Work to complete >>
In the entries that follow, the line with "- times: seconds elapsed" opens the range and the line with "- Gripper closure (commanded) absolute" closes it; repeat that range exactly, both lines included.

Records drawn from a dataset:
*** Block opens ***
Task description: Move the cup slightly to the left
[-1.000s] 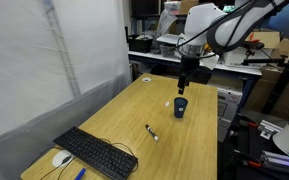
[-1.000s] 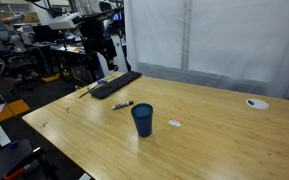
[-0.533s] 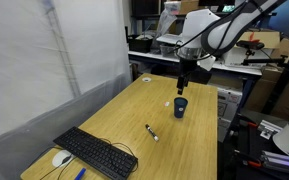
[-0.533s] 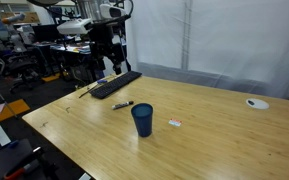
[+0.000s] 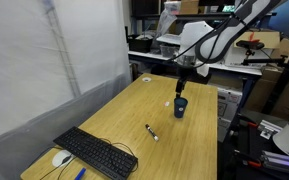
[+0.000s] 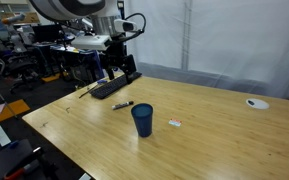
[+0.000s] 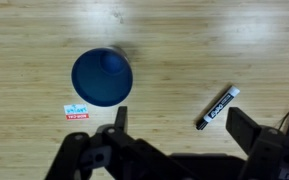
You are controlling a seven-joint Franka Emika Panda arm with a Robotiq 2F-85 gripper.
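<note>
The small dark blue cup (image 5: 181,107) stands upright on the wooden table (image 5: 124,115); it also shows in an exterior view (image 6: 142,119) and in the wrist view (image 7: 102,77), seen from above. My gripper (image 5: 182,84) hangs in the air above the table, a short way over the cup. In the wrist view the gripper (image 7: 179,122) is open and empty, its fingers spread wide, with the cup up and to the left of them.
A black-and-white marker pen (image 7: 217,108) lies on the table between cup and keyboard. A black keyboard (image 5: 96,152) and a mouse (image 5: 61,158) lie at one end. A small white label (image 7: 76,112) lies beside the cup. Cluttered benches stand beyond the table.
My gripper has moved across the table toward the cup and a little lower. The cup, marker and keyboard have not moved.
</note>
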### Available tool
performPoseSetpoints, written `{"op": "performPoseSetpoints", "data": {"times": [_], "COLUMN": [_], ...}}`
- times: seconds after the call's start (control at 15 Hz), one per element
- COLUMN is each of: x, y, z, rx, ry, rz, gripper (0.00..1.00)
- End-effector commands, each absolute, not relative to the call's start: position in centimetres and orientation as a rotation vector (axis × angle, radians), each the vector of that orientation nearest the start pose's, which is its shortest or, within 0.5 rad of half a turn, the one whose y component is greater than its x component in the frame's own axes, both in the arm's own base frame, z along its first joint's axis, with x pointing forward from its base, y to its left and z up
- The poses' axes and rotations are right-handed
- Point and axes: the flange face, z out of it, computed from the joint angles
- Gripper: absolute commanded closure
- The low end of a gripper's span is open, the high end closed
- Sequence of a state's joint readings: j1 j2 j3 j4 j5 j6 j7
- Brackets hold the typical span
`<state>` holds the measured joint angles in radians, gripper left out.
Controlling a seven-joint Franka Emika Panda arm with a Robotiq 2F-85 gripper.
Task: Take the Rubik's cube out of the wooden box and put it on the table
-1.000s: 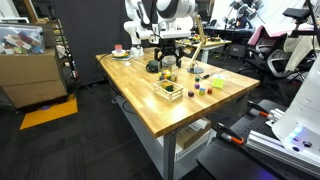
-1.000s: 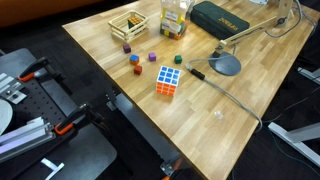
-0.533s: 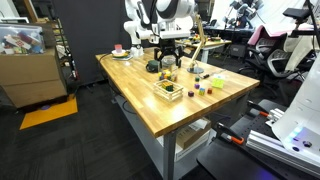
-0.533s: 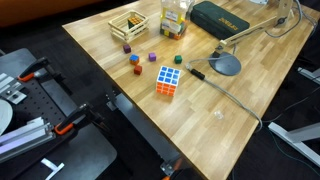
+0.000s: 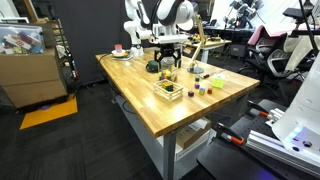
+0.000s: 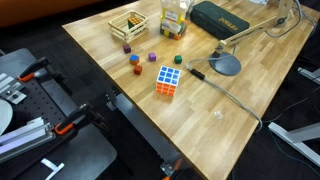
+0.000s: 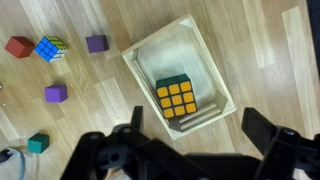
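Dark floor (image 5: 95, 150) throughout. Orange mat (image 5: 48, 112) lies flat on it, just beside a brown cardboard box (image 5: 30, 78). Clear storage bin (image 5: 22, 38) sits on top. Office chairs (image 5: 263, 42) stand at the far side. Light even, indoor.

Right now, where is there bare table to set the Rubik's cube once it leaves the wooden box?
In the wrist view, the table is bare from the right wall of the wooden box to the table edge. Left of it is crowded: red block, small multicoloured cube, two purple blocks, teal block.
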<state>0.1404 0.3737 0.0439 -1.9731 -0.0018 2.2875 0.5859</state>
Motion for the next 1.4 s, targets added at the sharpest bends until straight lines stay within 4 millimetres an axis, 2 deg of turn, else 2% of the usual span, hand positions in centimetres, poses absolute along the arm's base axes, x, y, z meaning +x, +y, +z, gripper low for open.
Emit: {"op": "performPoseSetpoints", "data": {"times": [0.0, 0.13, 0.2, 0.33, 0.8, 0.93, 1.33], "x": [61.4, 61.6, 61.0, 61.0, 61.5, 61.6, 60.8], "y": [11.6, 12.3, 12.0, 12.4, 11.9, 11.5, 9.5], "z": [26.4, 25.7, 25.8, 25.3, 25.2, 24.8, 24.2], "rx": [-3.114, -3.133, -3.112, -3.117, -3.09, -3.046, -2.919], "ry": [0.674, 0.648, 0.649, 0.64, 0.688, 0.784, 1.31], "rz": [0.032, 0.049, 0.069, 0.078, 0.076, 0.073, -0.084], "gripper": [0.0, 0.0, 0.0, 0.0, 0.0, 0.0, 0.0]}}
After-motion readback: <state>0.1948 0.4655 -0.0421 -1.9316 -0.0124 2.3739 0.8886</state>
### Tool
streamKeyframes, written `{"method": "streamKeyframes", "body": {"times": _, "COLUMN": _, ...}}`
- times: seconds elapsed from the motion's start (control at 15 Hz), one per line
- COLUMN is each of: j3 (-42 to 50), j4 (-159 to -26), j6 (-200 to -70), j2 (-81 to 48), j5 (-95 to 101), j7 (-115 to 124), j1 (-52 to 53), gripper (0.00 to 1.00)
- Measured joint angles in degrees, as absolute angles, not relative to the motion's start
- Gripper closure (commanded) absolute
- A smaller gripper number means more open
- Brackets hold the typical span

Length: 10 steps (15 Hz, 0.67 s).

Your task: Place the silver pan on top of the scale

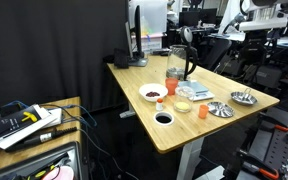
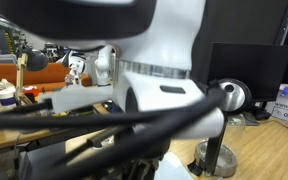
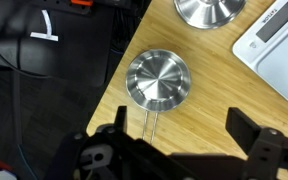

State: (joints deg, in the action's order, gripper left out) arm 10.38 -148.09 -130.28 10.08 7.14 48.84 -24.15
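**Wrist view: pre-grasp over the silver pan, nothing picked up yet**

My gripper [image 3: 174, 128] is spread wide with nothing between the jaws. The dark fingers [image 3: 246, 140] sit low in the frame, above the table. Just ahead of the jaws, the silver pan [image 3: 159, 80] stands upright on the wooden table [image 3: 209, 100], close to its edge. Its thin handle points back toward me. The scale [image 3: 279, 45] lies off to the upper right, well apart from the pan, with nothing on it. A second silver dish [image 3: 209, 10] shows at the top edge; it is not my target.

I judge this to be the approach step: I am lined up roughly over the pan but not down on it. Next I need to descend, straddle the rim or handle and clamp firmly, since thin shiny metal may slip. Then I lift, carry the pan to the scale and set it flat on top. The other views add little: one is mostly blocked by my own arm.
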Motion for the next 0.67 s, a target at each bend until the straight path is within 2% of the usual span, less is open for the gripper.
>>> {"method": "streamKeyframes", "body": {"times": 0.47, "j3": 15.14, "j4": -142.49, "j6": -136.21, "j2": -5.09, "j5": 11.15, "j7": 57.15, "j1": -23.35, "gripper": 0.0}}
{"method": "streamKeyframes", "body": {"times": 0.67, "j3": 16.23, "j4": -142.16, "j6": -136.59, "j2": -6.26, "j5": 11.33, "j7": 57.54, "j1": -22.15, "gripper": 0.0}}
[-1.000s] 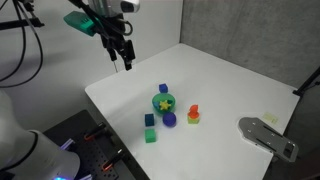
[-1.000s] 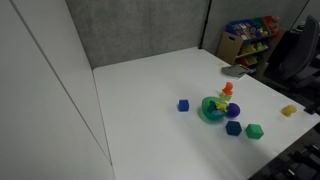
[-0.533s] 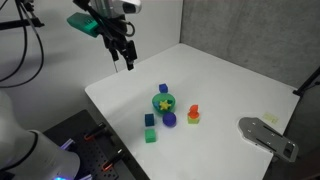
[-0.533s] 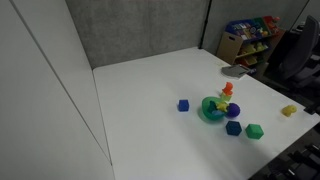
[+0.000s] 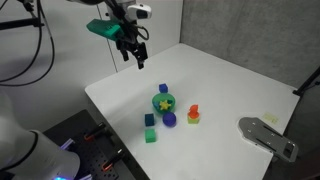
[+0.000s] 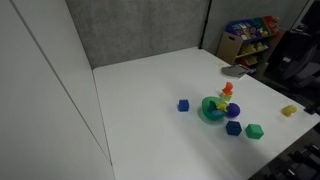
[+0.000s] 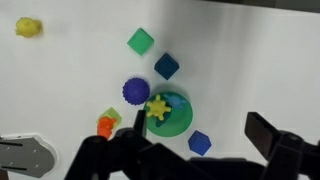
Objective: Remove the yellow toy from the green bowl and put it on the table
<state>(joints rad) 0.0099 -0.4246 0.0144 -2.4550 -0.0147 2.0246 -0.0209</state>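
Small flat yellow star-shaped toy [image 7: 158, 107] is shown lying in round bright-green bowl [image 7: 183, 120]; black gripper [image 5: 137, 58] is seen spread open, well apart.

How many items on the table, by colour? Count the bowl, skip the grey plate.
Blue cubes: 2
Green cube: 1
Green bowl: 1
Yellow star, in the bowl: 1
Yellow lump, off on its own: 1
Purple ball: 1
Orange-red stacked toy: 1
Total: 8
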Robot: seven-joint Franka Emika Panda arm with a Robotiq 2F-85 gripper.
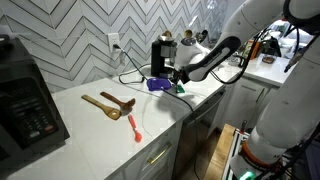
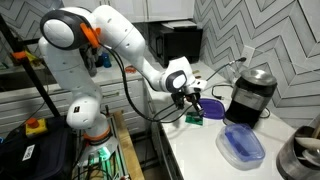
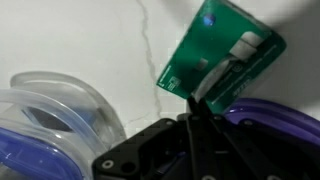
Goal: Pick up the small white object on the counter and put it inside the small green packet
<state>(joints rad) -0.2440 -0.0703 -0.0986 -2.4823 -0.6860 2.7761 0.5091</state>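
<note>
The small green packet (image 3: 215,55) lies flat on the white counter (image 3: 80,40), close to its front edge, as an exterior view (image 2: 193,118) shows. From the wrist camera it sits tilted, and a small white piece (image 3: 248,42) shows near its upper right corner. A pale strip runs from that piece down across the packet to the fingertips. I cannot tell whether the piece rests on the packet or partly inside it.

The gripper (image 3: 194,103) hangs right over the packet's lower edge. Its dark fingers look drawn together to a point, and it is too blurred to make out whether anything is pinched between them.

A purple container (image 3: 270,115) sits just beside the packet on one side. A clear, purple-tinted lid or tub (image 3: 50,120) is on the other side in the wrist view.

Further back stands a black coffee machine (image 1: 160,55) against the tiled wall. Well apart along the counter lie two wooden spoons (image 1: 108,104) and a thin red-orange utensil (image 1: 135,128). A black microwave (image 1: 25,110) stands at the far end.
</note>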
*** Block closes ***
Final answer >>
- times: seconds elapsed from the motion's start (control at 15 Hz), one per line
- COLUMN is each of: j3 (-42 to 50), j4 (-159 to -26), j6 (-200 to -70), j2 (-81 to 48), j5 (-95 to 101), j7 (-115 to 124), j1 (-52 to 53), gripper (0.00 to 1.00)
- Measured joint angles in degrees, as absolute angles, not relative to the motion's start
- Gripper closure (commanded) absolute

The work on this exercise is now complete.